En un desprendimiento de la terapía intensiva, una vez que había adquirido confianza de desplazarme entre las diferentes esferas energéticas, viendome a mi mismo como una energía traslucida que podia flotar entre esferas, se me ocurrio ir hacia abajo a un lugar más denso y obscuro; se sentia el ambiente pesado y frío, mis movimientos comenzaron a ser más lentos y costosos energeticamente, las luces empezaron a atenuarse y observe una ciudad prehispánica con un rio con olor putrefacto que dividia por un lado pirámides y estructuras en talud y tablero que parecien un lugar ceremonial y por el otro lado del rio se veian chozas y personas vestidas como indigenas; estaba flotando sobrevolando la zona y me llegaba a la mente el nombre de Mistlán, posterior a lo cual aparecia ante mí un ser enorme como una peña de unos 50 metros de altura con forma de calavera con piel pegada de color gris con ojos negros como obsidiana del cual trate de pasar desapercibido; el ser estaba mirando hacia abajo cuando de repente sentia que me percibía y volteaba hacia donde yo estaba, en ese momento lo identificaba era mistlatecutli; me miraba directa y fijamente con lo que me impedía seguir avanzando y a través de la energía que emenaba me colocaba del lado de las chozas donde habia una fogata alrededor de la cual nos encontrabamos varios individuos; al convivir con ellos me percataba que unos eran curanderos y otros parecian guerreros indigenas; este lugar era lúgubre, no se podía interactuar con los demas , unicamente estar presente, recuerdo la sensacion de que el tiempo pasaba muy lentamente y la sensación de no poder desplasarme con facilidad, el piso era fangoso y putrefacto.
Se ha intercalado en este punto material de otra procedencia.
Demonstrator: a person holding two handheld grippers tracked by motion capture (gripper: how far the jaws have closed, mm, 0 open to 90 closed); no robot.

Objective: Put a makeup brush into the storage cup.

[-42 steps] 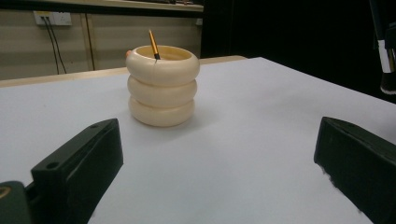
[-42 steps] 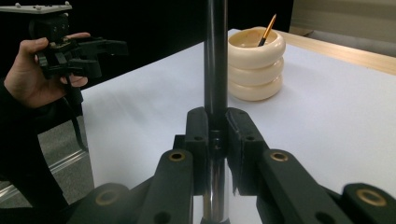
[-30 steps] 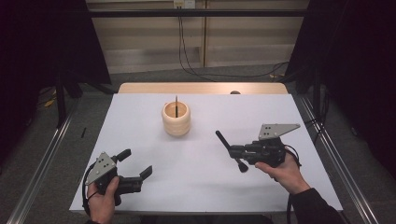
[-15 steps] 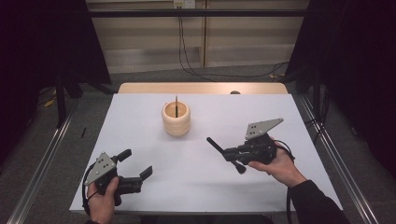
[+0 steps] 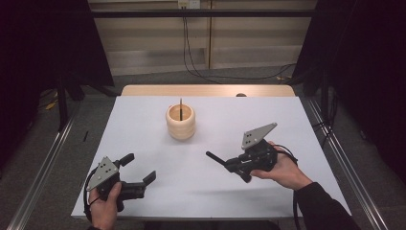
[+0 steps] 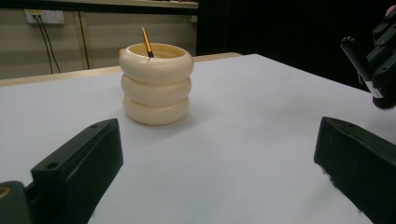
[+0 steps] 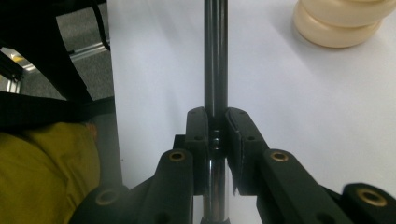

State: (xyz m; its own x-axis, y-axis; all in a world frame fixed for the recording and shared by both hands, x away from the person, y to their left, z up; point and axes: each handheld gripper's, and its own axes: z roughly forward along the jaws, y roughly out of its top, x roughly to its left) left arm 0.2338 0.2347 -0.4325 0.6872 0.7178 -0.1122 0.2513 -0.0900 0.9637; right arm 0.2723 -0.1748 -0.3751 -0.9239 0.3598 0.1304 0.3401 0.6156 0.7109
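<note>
While the right gripper [image 5: 225, 162] clenches a dark metal pen [image 7: 215, 70] and the left gripper [image 5: 139, 170] gapes empty, carrying is underway; next, tip it into the cream ringed holder [image 5: 181, 122]

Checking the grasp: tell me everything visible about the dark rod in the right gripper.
The rod is a slim, straight, glossy dark cylinder, metal by its look. The right gripper is shut on it, pads clamping both sides. In the high view it juts out toward the table's middle, above the white tabletop.
</note>
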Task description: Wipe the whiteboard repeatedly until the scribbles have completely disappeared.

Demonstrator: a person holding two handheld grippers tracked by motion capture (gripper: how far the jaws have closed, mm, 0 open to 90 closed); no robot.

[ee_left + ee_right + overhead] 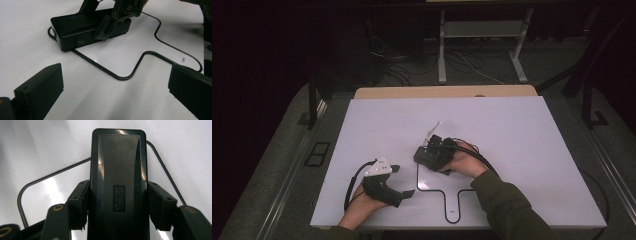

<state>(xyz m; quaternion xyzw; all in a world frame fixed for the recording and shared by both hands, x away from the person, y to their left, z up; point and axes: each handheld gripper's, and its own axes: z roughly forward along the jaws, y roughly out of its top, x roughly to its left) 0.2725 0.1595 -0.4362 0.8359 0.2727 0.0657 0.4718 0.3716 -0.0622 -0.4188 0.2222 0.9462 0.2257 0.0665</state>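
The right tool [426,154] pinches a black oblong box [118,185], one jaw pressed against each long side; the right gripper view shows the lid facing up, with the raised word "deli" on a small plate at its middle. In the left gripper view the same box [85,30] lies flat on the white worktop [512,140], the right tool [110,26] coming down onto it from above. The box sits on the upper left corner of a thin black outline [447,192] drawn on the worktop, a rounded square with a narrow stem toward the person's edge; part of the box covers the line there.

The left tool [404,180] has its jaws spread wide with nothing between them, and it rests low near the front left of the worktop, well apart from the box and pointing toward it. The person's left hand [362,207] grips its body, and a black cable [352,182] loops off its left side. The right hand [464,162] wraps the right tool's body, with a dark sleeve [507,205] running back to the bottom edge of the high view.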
Y el tiempo pasaba muy lentamente y nos dabamos cuenta de la presencia de otros unicamente a traves de las fogatas y chozas a nuestro alrededor, la sensación de soledad y obscuridad parecian prolongarse por tiempo indefinido, hasta que despues de un tiempo que parecía interminable en la nada, observé en el cielo obscuro una luz blanca a través del domo obscuro de esa esfera que emitía la voz de mi hija diciendo; es por aquí. En ese momento me pude liberar de ese suelo fangoso y logre desplazarme nuevamente como una luz blanca y salí de esa esfera densa con un importante gasto energetico personal.
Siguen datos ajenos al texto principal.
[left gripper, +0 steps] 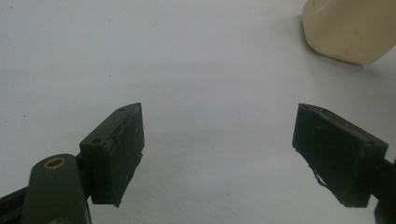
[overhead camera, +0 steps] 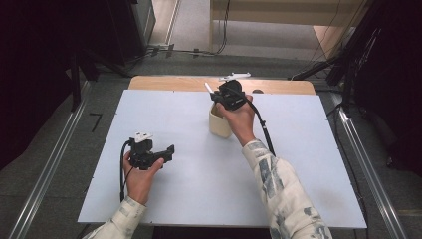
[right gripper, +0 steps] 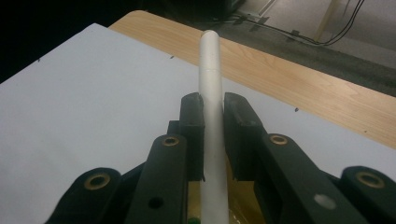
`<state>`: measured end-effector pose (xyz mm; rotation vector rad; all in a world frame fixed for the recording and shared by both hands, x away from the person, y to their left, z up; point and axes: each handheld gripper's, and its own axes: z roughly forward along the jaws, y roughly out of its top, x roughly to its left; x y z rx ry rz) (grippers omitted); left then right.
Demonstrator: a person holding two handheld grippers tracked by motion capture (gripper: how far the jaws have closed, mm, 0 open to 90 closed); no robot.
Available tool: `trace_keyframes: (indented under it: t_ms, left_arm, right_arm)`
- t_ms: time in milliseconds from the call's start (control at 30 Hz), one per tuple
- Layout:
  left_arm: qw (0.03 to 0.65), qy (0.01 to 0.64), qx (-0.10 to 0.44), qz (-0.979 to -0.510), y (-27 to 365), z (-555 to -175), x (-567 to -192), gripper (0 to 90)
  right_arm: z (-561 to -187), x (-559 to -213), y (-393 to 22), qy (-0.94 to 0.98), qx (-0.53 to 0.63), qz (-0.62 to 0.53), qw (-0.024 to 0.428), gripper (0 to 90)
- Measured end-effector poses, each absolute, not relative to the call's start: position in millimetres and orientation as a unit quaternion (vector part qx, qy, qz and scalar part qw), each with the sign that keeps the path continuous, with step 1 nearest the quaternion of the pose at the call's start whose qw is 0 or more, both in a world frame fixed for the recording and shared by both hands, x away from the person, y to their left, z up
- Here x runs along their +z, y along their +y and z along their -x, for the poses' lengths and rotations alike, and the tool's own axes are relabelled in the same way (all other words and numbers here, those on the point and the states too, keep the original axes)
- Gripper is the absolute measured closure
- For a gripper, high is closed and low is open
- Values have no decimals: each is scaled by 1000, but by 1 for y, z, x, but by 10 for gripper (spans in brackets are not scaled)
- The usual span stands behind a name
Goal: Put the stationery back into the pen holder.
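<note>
A cream cup [overhead camera: 219, 124] stands near the middle of the white table top [overhead camera: 174, 114]; its side also shows in the left gripper view, cup [left gripper: 348, 30], at the upper right. My right gripper [overhead camera: 215, 94] hangs just above the cup, shut on a white pen-like stick [right gripper: 211, 93] that juts out past its fingertips [right gripper: 194, 126]; the stick's tip [overhead camera: 207, 87] points toward the far left. My left gripper [left gripper: 217, 154] is held low over the table at the near left, jaws wide apart with nothing between them; in the high view the left gripper [overhead camera: 166, 152] points right.
A wooden strip [overhead camera: 179, 83] runs along the table's far edge, with a white object [overhead camera: 234, 76] and a small dark one [overhead camera: 257, 91] on it. Dark stands and cables surround the table. A black cable [overhead camera: 263, 127] trails from the right gripper.
</note>
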<state>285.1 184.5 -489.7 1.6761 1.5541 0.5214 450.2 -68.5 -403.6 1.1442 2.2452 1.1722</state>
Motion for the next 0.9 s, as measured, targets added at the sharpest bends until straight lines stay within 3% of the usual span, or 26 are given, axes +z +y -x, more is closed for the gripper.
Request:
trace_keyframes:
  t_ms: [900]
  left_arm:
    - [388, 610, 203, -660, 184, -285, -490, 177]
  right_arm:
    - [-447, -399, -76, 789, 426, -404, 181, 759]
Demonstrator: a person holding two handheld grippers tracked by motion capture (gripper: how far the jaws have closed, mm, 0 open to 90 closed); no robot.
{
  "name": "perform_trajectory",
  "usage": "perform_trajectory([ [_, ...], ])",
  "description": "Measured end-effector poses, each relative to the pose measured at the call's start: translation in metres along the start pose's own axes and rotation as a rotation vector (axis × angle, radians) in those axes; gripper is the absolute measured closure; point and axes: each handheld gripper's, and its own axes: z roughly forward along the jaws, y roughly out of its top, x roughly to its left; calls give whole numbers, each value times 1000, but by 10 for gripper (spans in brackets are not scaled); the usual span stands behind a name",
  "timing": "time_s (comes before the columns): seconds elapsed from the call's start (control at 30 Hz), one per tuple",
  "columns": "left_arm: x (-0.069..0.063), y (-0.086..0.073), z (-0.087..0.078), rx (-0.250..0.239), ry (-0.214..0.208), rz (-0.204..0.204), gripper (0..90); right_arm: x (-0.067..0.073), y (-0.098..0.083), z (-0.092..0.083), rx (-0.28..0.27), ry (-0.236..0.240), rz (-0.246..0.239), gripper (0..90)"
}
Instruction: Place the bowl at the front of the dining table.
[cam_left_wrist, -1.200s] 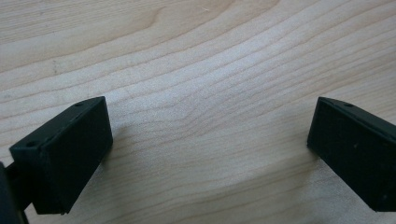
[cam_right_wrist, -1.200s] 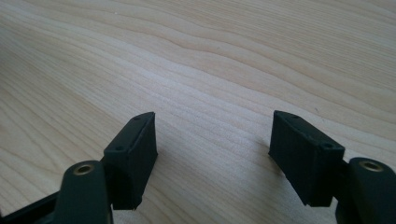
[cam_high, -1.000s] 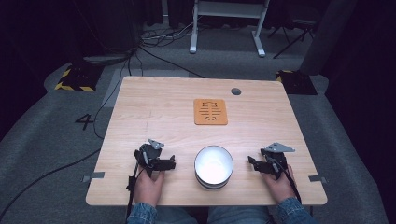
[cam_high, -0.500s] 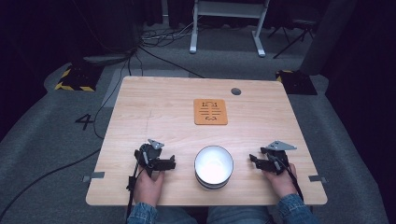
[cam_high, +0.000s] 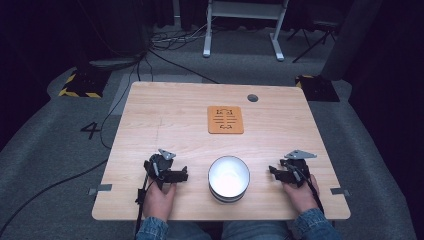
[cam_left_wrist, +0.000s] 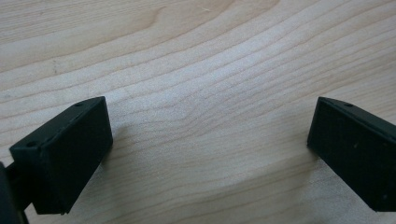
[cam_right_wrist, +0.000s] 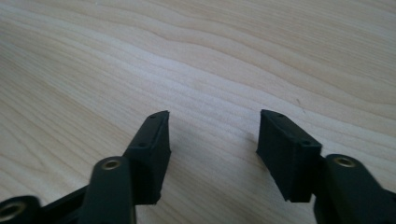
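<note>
A white bowl (cam_high: 228, 195) stands near the table's front edge, between my two grippers. My left gripper (cam_high: 182, 175) rests on the wood to the bowl's left and points toward it. Its jaws stand wide open in the left gripper view (cam_left_wrist: 210, 144), with bare wood between them. My right gripper (cam_high: 272, 171) rests to the bowl's right, also turned toward it. In the right gripper view (cam_right_wrist: 212, 135) its jaws have just been closing. A clear gap remains, and nothing is between them. Neither gripper touches the bowl.
An orange square mat (cam_high: 225, 119) with dark markings lies at the table's middle, farther back. A round grey cable port (cam_high: 252, 98) sits near the far edge. The wooden table (cam_high: 160, 115) is bare on its left half. Cables run across the floor behind.
Both hands stay where they were. The right gripper's jaws look slightly narrower than before. The bowl and mat have not moved.
</note>
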Motion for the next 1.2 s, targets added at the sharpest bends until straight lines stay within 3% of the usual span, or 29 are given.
perform_trajectory([
  [0.13,0,0,0,-1,-1,-4,1,3,7,-5,64,13,6,511],
  [0.3,0,0,0,-1,3,-1,2,9,19,-17,68,33,-25,505],
  [0.67,0,0,0,-1,3,-1,2,22,46,-45,32,92,-60,494],
  [1.2,0,0,0,-1,3,-1,2,37,71,-65,11,155,-98,518],
])
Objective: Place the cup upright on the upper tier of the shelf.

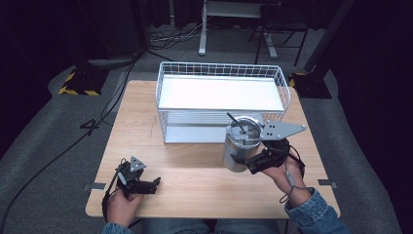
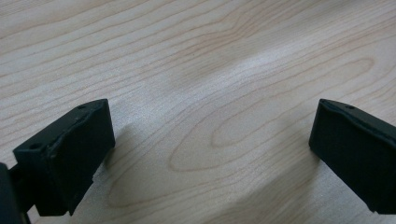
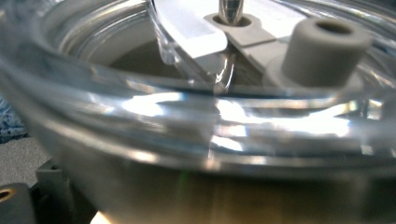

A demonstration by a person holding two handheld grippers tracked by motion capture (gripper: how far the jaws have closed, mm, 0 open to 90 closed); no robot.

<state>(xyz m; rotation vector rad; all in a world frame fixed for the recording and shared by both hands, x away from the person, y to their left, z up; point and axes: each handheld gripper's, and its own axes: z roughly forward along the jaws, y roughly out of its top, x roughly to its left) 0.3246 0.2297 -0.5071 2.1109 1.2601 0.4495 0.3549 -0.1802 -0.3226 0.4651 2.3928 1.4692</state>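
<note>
A steel tumbler [image 1: 238, 146] with a clear lid and a dark straw [image 1: 234, 122] is seen at about four o'clock from the middle of the wooden desk [image 1: 195, 185], just in front of the white wire basket [image 1: 221, 100] that is placed at the twelve o'clock side. The tumbler is pinched at its lower side by the right tongs [image 1: 246, 163], which are brought in from the five o'clock direction by the person's right hand [image 1: 282, 173]; whether the tumbler's base is resting on the desk or is raised just off it cannot be told. In the right gripper view the clear lid [image 3: 187, 116] is seen very close, with a grey stopper [image 3: 322, 51] toward one o'clock and the straw's foot [image 3: 231, 11] set in a grey slider at twelve o'clock.

The left tongs [image 1: 155, 184] are held low over the desk at about seven o'clock, well apart from the tumbler, by the left hand [image 1: 122, 204]. In the left gripper view the jaws are spread wide with bare wood [image 2: 210, 93] between them, and nothing is gripped.
</note>
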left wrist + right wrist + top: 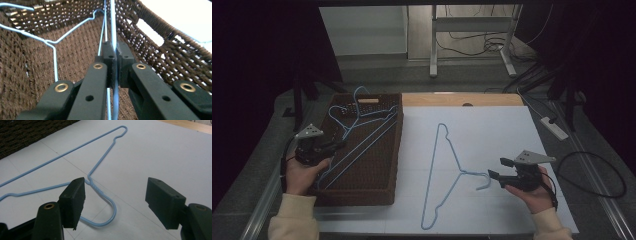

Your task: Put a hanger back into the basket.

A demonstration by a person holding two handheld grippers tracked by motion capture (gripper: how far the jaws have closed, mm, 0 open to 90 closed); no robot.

Lo mas intrigante fue que al reincorporarme despues de estar hospitalizado; mi hija me platico que habia soñado que me habia ido a buscar a un lugar donde habia un río con olor a excremento, que habia visto la misma figura gigantesca de ese lugar, en su sueño y que un poblador que parecía sacerdote le habia dicho donde estaba y me encontraba, ayudandome a salir de alli; otra sincronicidad o coincidencia inexplicable; los lazos de cariño son mas fuertes que la obscuridad.